■ **PROBLEM DESCRIPTION**
Look through the data below for the line with "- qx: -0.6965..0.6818" and the line with "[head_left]", then transcribe exactly from the first through the second, leaving out all pictures.

■ **PROVIDED MATERIAL**
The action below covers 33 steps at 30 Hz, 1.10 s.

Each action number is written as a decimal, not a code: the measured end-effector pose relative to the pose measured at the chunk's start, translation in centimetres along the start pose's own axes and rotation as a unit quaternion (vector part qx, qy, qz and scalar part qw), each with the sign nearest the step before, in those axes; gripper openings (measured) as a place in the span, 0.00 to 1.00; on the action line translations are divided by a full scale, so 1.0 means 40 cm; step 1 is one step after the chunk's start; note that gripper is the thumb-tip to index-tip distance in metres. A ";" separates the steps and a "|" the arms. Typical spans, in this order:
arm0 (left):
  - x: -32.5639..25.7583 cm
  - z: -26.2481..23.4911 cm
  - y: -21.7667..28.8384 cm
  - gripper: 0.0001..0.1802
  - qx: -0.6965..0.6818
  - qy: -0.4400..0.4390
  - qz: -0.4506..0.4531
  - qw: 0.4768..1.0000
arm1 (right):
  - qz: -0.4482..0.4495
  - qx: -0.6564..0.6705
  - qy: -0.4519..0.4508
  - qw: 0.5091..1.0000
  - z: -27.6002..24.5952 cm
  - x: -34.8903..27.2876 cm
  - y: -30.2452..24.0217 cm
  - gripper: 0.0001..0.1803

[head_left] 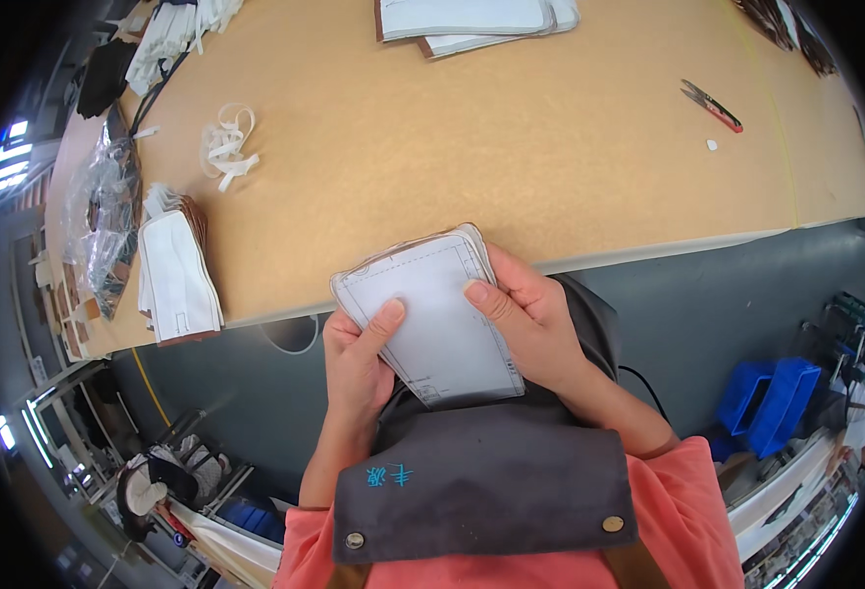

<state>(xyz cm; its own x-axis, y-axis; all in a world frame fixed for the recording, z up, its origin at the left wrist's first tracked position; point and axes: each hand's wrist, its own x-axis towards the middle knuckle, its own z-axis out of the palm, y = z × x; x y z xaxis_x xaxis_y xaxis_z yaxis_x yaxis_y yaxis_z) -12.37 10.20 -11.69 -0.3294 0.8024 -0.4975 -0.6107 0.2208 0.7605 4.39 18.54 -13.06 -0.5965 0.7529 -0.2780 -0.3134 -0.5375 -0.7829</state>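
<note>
Between my two hands is a stack of white panels (432,319), held tilted above my lap at the table's near edge. The top panel has dashed lines along its borders and small printed marks; its edges look layered. My left hand (359,358) grips the left side, thumb lying on the top face and fingers hidden beneath. On the right side, my right hand (538,319) holds the upper part, thumb on the face and fingers behind the edge.
On the tan table (511,147) lie white panels with brown edges (471,18), a narrower panel stack (177,275), crumpled white tape (226,147), a clear plastic bag (104,211) and red-handled thread snips (715,106). Blue bins (771,401) stand at lower right.
</note>
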 end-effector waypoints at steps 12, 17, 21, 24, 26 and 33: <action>0.007 0.023 0.004 0.16 0.014 0.028 -0.010 0.999 | -0.155 -0.290 0.076 0.941 -0.003 0.005 0.022 0.26; 0.015 0.018 0.006 0.16 0.009 0.021 -0.022 0.999 | -0.091 -0.264 0.064 0.958 -0.014 0.007 0.013 0.27; 0.018 0.019 0.000 0.15 0.011 0.023 -0.024 0.999 | -0.030 -0.024 0.030 0.999 -0.008 0.047 -0.014 0.26; 0.019 0.018 0.005 0.15 0.010 0.011 -0.029 0.999 | -0.035 -0.014 0.038 0.999 -0.005 0.060 -0.014 0.25; 0.015 0.019 0.002 0.15 0.006 0.017 -0.032 0.999 | -0.031 -0.049 0.058 0.997 -0.005 0.051 -0.008 0.24; 0.008 0.020 0.004 0.16 0.004 0.007 -0.029 1.000 | -0.146 -0.193 0.082 0.967 -0.012 0.048 0.005 0.20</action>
<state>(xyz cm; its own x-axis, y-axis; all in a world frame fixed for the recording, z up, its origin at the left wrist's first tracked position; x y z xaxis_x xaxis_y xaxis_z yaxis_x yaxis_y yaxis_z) -11.99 10.94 -11.40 -0.3035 0.7808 -0.5460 -0.6227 0.2712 0.7339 3.52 20.06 -14.01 -0.3884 0.9185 -0.0738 -0.1327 -0.1350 -0.9819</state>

■ **TASK ANSWER**
  - qx: -0.6965..0.6818
  - qy: -0.4400..0.4390
  - qz: -0.4506..0.4531
  - qw: 0.4768..1.0000
arm1 (right):
  - qz: -0.4482..0.4495
  - qx: -0.6564..0.6705
  - qy: -0.4519..0.4508
  - qw: 0.5091..1.0000
  - z: -27.6002..24.5952 cm
  - x: -34.8903..27.2876 cm
  - y: -30.2452..24.0217 cm
  - gripper: 0.0001..0.1803

[head_left] 

The exercise requires nothing more.